What you are asked to do = In the records below, find each line with the word "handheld" and copy it.

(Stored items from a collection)
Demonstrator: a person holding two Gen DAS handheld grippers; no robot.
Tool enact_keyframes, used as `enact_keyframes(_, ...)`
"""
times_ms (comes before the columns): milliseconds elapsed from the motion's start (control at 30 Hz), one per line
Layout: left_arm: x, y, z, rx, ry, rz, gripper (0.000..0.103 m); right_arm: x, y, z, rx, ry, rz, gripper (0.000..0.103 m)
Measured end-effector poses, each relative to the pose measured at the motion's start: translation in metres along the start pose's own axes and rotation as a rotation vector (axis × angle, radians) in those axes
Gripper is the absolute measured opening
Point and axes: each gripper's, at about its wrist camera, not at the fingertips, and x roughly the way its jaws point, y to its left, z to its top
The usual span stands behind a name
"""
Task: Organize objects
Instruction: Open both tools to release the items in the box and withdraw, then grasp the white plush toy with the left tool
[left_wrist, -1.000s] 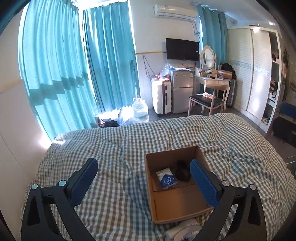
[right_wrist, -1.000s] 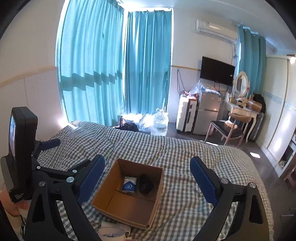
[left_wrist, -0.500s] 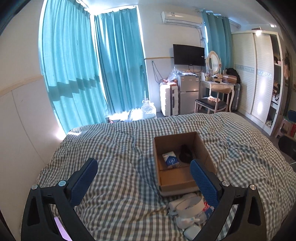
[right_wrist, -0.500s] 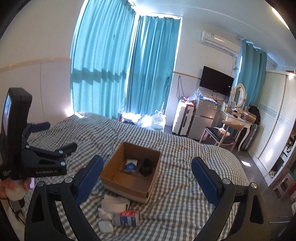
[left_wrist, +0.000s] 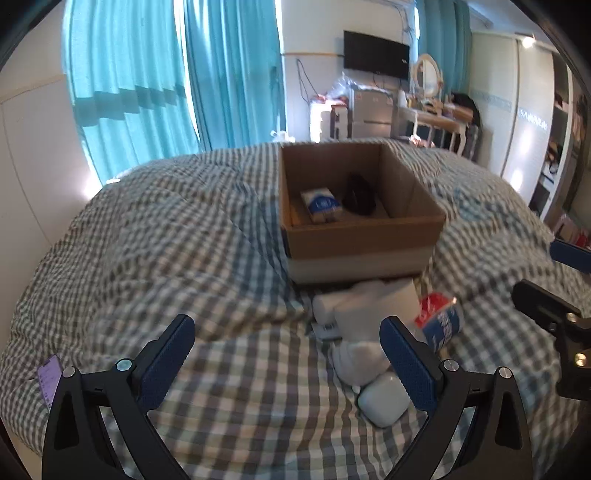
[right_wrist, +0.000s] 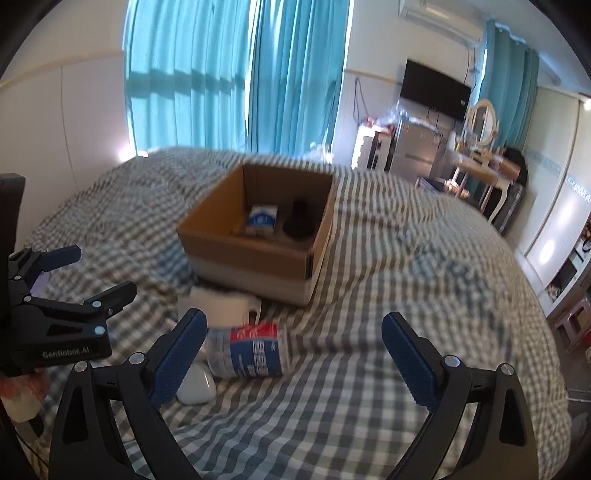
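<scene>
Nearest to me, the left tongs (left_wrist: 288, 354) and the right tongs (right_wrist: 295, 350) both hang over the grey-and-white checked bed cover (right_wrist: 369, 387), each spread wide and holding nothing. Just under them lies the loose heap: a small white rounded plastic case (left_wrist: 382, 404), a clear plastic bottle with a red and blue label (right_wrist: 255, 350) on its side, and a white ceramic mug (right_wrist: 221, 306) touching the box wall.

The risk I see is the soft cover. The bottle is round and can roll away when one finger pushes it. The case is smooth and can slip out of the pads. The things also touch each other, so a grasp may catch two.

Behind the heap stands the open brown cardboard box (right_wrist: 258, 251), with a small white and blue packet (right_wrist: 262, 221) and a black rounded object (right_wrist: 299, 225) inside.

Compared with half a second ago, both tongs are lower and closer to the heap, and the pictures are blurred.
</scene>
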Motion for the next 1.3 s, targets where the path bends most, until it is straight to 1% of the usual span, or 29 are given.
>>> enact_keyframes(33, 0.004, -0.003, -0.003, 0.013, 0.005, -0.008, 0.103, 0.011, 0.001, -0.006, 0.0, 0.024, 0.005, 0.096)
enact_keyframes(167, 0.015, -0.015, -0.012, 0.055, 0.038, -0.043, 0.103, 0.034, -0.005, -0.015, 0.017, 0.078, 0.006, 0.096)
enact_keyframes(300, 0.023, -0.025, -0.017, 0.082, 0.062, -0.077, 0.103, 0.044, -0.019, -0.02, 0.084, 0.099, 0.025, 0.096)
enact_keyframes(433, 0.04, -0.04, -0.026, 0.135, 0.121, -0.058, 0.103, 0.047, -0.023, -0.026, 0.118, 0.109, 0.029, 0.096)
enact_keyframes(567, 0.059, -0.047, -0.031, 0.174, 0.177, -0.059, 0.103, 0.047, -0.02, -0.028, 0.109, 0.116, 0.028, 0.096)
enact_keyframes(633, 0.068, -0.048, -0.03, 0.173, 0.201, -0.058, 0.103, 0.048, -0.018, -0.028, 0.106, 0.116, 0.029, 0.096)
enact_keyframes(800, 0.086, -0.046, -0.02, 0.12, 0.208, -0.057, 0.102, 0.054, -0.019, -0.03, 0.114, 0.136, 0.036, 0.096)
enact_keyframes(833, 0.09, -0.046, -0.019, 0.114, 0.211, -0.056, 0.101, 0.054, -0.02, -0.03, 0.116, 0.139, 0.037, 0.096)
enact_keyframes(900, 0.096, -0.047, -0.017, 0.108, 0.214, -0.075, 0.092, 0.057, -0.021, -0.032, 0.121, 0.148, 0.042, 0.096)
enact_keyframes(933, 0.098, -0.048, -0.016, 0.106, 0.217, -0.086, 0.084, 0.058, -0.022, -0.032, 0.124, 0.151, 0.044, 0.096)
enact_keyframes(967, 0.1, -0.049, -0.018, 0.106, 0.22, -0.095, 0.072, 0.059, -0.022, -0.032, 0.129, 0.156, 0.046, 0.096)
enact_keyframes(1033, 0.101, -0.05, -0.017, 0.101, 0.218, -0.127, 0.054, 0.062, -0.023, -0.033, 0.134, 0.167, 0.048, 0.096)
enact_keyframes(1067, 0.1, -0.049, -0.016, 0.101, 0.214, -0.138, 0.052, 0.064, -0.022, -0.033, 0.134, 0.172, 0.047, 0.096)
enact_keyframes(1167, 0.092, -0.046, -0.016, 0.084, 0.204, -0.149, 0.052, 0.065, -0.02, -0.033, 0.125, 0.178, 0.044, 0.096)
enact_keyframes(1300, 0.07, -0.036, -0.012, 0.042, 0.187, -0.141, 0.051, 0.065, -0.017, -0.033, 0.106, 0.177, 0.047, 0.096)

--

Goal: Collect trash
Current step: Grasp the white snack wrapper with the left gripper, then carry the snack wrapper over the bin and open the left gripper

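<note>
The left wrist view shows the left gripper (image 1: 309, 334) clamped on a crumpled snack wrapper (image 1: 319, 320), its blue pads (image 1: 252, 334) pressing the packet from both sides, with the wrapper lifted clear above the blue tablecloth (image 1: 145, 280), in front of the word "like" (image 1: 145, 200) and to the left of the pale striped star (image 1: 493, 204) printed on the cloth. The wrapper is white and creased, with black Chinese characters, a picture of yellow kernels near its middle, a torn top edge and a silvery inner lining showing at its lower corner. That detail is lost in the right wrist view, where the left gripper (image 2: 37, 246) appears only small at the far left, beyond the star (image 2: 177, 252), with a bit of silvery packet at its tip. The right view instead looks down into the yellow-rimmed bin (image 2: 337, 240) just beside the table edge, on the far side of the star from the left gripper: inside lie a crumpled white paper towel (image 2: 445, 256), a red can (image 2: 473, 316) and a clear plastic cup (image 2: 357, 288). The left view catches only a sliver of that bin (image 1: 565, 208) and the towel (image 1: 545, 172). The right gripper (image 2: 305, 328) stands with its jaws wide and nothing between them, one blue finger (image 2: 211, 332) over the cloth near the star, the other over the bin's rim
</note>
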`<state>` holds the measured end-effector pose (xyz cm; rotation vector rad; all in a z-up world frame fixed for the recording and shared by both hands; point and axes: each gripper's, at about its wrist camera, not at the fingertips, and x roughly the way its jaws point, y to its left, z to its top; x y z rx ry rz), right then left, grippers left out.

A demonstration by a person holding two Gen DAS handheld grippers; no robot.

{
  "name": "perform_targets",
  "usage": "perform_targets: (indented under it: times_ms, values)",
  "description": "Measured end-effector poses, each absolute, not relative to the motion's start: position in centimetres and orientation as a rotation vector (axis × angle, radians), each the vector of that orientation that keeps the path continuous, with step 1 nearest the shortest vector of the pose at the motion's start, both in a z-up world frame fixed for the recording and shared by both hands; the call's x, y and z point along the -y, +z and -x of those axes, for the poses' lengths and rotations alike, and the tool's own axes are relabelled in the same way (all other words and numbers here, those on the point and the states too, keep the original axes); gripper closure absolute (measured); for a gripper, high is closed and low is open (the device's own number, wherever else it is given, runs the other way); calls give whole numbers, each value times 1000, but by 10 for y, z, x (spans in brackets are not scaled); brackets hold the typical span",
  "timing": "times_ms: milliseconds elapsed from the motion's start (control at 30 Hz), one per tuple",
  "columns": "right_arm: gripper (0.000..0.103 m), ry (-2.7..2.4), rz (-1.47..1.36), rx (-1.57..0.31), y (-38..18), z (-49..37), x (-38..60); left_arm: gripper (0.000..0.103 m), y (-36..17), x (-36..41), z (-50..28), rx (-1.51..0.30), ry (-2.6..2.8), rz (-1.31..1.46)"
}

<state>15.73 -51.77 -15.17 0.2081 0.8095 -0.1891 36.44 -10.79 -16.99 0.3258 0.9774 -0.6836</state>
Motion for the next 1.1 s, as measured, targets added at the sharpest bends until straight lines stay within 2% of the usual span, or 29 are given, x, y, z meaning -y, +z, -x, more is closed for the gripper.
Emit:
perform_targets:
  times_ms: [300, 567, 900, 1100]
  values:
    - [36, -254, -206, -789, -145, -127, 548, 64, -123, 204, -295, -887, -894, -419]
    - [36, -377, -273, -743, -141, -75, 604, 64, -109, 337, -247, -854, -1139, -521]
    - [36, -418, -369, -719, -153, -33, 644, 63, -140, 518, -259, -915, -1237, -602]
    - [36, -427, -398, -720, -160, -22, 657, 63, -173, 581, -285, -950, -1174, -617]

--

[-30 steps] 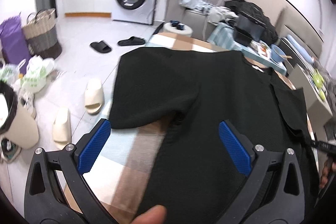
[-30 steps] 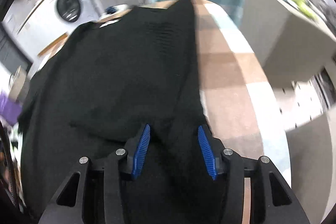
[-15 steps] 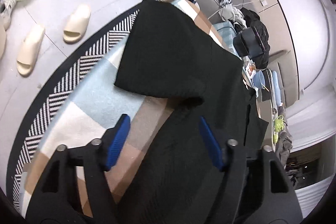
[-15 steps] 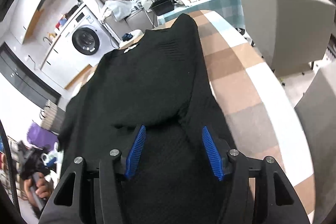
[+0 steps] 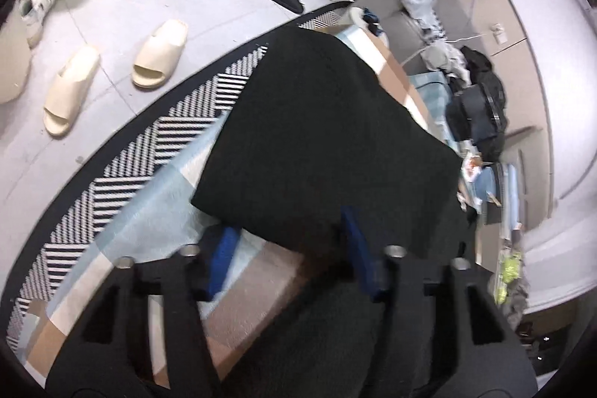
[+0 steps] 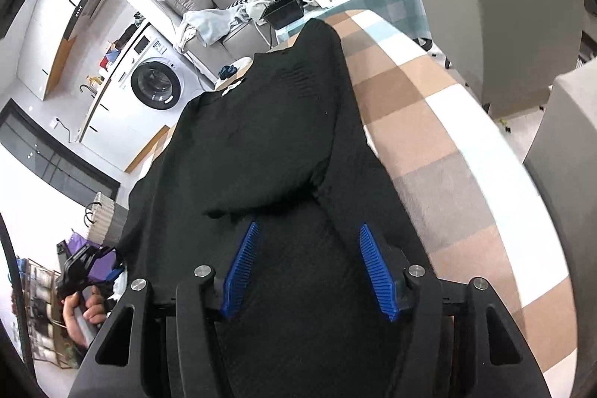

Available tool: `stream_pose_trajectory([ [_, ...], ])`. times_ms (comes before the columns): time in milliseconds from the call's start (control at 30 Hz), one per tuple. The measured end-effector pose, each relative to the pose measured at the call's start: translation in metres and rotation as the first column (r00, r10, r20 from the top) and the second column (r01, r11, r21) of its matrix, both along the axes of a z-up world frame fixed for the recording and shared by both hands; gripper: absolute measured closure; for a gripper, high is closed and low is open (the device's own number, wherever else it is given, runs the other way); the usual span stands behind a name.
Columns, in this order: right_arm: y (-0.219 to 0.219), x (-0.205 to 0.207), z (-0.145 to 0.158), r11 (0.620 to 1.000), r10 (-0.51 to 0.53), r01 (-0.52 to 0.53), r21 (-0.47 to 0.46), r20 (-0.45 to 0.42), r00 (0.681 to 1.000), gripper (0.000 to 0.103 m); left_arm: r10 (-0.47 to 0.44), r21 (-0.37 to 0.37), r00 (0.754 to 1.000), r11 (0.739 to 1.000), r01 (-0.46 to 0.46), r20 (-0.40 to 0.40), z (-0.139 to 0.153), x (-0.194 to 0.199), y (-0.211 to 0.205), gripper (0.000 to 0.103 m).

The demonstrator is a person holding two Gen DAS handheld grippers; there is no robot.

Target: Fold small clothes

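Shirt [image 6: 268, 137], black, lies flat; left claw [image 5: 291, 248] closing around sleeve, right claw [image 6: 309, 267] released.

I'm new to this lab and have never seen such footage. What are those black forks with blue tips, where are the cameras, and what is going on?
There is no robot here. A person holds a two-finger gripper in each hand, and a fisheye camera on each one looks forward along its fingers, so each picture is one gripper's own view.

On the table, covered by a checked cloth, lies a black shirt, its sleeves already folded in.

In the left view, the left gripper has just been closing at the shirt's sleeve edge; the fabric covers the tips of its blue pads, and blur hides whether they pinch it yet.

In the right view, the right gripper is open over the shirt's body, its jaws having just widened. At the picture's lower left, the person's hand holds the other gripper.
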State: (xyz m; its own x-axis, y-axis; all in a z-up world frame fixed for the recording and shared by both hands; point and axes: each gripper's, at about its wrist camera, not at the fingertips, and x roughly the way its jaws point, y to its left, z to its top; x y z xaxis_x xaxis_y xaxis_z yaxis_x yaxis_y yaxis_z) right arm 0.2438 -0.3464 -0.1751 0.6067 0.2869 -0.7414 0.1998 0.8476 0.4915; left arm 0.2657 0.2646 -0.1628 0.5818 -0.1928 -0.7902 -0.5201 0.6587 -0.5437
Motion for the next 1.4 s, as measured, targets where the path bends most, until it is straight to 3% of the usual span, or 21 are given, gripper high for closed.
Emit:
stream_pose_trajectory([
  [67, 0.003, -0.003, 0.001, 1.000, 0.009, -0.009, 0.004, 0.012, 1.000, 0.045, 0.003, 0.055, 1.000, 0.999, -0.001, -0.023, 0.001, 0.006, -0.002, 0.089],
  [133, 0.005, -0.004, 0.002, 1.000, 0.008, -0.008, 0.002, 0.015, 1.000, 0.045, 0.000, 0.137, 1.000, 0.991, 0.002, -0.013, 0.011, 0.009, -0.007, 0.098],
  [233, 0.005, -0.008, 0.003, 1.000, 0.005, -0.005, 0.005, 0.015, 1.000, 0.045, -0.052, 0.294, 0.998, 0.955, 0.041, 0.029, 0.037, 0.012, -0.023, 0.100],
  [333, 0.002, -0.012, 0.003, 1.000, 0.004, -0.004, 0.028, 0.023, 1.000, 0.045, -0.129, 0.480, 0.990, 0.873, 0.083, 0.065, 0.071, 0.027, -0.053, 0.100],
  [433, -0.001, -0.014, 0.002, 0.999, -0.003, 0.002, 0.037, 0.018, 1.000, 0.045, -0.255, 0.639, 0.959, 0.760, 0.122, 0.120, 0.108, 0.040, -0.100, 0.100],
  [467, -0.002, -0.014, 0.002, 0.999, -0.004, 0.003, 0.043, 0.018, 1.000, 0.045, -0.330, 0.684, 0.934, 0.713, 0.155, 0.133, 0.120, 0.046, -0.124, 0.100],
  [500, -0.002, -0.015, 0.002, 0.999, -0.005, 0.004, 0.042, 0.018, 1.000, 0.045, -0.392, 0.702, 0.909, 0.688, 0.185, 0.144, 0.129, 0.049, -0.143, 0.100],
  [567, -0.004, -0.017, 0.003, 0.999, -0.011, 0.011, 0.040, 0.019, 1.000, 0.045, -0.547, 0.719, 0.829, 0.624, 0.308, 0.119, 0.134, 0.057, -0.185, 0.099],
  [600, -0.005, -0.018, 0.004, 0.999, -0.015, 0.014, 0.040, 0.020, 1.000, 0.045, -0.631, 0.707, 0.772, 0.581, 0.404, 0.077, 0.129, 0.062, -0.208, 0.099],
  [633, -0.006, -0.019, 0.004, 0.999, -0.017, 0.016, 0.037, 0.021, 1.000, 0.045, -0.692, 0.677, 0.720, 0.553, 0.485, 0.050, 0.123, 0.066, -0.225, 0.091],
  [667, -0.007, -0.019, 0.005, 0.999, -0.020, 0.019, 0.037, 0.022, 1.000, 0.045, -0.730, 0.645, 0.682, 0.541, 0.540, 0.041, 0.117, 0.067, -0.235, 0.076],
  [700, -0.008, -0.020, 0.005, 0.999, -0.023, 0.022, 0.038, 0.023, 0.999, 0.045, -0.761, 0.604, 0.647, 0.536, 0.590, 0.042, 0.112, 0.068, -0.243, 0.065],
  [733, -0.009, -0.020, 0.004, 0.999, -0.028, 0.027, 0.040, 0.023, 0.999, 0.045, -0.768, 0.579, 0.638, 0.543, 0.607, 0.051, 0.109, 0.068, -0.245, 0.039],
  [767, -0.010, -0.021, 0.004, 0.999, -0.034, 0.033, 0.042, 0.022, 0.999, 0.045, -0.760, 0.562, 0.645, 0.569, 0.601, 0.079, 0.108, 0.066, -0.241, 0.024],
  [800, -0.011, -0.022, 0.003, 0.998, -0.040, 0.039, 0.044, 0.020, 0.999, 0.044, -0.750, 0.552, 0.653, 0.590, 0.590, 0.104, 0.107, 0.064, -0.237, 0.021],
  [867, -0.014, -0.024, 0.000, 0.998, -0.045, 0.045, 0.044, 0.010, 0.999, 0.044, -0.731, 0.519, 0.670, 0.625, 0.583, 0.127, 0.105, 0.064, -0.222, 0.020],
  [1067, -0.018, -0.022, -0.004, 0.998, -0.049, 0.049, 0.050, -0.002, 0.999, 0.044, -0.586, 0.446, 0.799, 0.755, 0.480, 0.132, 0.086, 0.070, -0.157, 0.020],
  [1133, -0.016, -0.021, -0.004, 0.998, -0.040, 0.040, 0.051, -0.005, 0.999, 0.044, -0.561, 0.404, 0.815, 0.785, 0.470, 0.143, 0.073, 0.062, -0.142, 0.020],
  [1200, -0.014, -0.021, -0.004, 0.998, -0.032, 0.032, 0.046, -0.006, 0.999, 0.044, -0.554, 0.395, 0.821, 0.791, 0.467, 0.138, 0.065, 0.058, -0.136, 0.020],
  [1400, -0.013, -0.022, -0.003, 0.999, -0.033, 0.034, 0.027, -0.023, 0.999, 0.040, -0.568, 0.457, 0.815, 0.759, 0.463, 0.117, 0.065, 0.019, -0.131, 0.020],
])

Answer to the problem =
Demonstrator: a person holding two Gen DAS handheld grippers; no robot.
A demonstration by a person holding two Gen DAS handheld grippers; no robot.
The demonstrator is a person holding two Gen DAS handheld grippers; there is no robot.

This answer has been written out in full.